Август больше ничего не ответил. Он поднял ее и долго нес на руках, идя по узкой тропинке вдоль крутого берега Ангрена, где они часто любили гулять.
— Кинь меня туда… на самое дно… — сказала она, глядя на него снизу вверх черными влажными глазами.
— Тогда уже вместе, — ответил он, — чтобы даже смерть не стала нам разлукой.
— И хорошо. И пусть, — вдруг обрадовалась она.
Август остановился, стал зачем-то очень много набирать в грудь воздуху и приподниматься на цыпочки.
— Значит, хочешь?….
— Хочу.
— Вместе?
— Да.
Он поцеловал ее и опять пошел по тропе.
— Мы счастливы. Зачем же умирать? У нас еще будет… сын… или дочь… Ты хочешь?
Она не ответила, только медленно прикрыла, сомкнула ресницы.
— Сегодня мы поедем в Уразаевку, — вдруг сказал он.
Она насторожилась.
— Зачем?
— В церковь. Венчаться. Ты согласна?
— Я давно этого хочу. Но у меня нет платья, — сказала она и с радостью и с огорчением.

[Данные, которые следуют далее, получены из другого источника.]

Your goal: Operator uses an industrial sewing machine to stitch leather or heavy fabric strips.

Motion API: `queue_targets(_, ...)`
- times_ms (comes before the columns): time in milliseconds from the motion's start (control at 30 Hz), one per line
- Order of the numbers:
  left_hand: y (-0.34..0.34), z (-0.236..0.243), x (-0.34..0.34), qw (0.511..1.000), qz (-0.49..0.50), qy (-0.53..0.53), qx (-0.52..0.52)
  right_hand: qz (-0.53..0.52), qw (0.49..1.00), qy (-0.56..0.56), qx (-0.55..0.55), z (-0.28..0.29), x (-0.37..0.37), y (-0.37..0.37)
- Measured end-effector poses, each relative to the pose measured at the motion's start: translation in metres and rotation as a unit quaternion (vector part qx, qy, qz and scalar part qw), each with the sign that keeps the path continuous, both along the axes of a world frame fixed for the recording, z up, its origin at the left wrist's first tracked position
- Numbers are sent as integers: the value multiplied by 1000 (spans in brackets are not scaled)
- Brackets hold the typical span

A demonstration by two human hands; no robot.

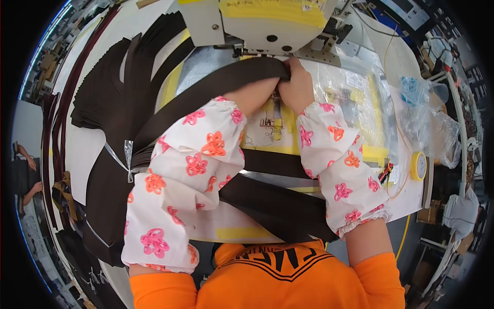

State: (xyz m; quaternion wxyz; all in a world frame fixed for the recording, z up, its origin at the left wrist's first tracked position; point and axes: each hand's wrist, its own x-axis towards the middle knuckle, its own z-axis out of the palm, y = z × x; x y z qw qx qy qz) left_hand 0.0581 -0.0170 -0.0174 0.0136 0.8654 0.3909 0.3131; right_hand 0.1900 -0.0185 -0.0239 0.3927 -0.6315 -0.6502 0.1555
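A wide dark brown strap runs from the lower left up to the head of a white sewing machine. My right hand is closed on the strap's end right under the machine head. My left hand lies mostly hidden beneath the strap beside it, and its grip cannot be made out. Both forearms wear white sleeve covers with pink and orange flowers. More brown strap crosses under my arms toward my orange shirt.
A stack of brown straps fans out at the left on the white table. Clear plastic bags and a yellow tape roll lie at the right. Another person's arm shows at the far left.
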Motion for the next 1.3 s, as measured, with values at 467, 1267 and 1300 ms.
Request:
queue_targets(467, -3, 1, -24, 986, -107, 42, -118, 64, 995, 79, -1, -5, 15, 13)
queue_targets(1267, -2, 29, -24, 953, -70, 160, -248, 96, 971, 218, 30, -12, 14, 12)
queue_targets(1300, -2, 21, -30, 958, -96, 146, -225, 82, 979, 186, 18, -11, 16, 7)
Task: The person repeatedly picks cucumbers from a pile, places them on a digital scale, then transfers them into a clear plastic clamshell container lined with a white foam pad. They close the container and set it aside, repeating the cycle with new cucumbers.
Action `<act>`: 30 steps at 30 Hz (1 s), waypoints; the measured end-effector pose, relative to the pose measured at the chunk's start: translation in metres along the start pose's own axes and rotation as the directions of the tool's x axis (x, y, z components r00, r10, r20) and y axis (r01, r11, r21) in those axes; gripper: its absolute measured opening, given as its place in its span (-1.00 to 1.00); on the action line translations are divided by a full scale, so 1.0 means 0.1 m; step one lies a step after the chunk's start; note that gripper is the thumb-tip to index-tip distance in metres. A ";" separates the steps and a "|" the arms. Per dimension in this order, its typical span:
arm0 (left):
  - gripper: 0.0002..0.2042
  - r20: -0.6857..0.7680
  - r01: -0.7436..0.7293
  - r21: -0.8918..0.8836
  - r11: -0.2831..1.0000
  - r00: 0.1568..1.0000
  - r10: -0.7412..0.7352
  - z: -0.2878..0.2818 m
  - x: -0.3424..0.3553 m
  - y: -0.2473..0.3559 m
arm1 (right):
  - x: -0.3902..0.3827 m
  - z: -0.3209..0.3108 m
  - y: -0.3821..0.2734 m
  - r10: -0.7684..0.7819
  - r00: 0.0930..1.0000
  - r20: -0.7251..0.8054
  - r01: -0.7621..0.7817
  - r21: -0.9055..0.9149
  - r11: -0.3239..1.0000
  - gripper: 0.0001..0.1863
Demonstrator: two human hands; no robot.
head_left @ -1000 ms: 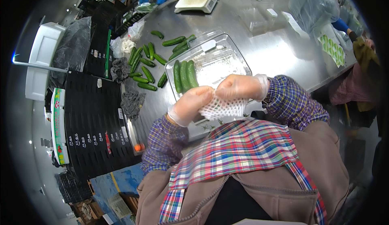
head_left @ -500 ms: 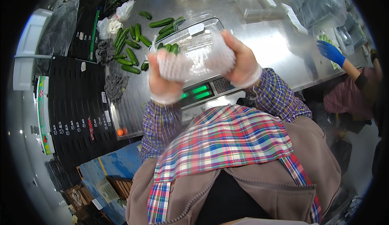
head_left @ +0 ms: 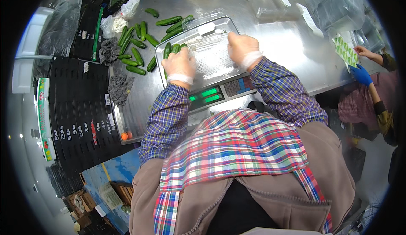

— Это ерунда. Не огорчайся. Подбери подходящее и поедем.
— Тогда пойдем быстрее.
Она выскользнула у него из рук, и они весело побежали по скошенному клеверному полю напрямик к проселочной дороге.
…В Уразаевке счастье им не улыбнулось. Церковь была на замке, и вышедший из дома поповский сын с заячьей верхней губой, поросшей золотым пушком, сказал, что поп вместе с попадьей, со всеми своими чадами и причандалами поехал по окрестным деревням крестить новорожденных, и вернется нескоро.
— Ну, а тебя что ж не взяли? — весело спросил его Август.
— А вот завсегда так делает батюшка, — сказал он упрямо и зло. — Всех заберет, а меня оставит дом да скотину стеречь. Я ему настерегу. Сожгу нынче дом-то… А сам уйду к чертям… в карты играть. У них весело. Они меня жалуют.
— Эй, Костя! — закричала на него через плетень соседка. — Ты что там, дубина стоеросовая, языком-то своим опухшим ворочаешь?! Конюшню вычистил?
— Вычистил.
— Ну так в курятнике надо прибрать да кизяков наделать.
— Сейчас, — спокойно и угрюмо согласился Костя.
Вернувшись на другой день из Уразаевки, они к своему удивлению увидели у своих дверей казака. Он сидел на террасе, под навесиком, колол грецкие орехи, кидал их с ладони в рот и громко чавкал. С красным околышем фуражка без козырька лежала у него на коленях, полная орехов.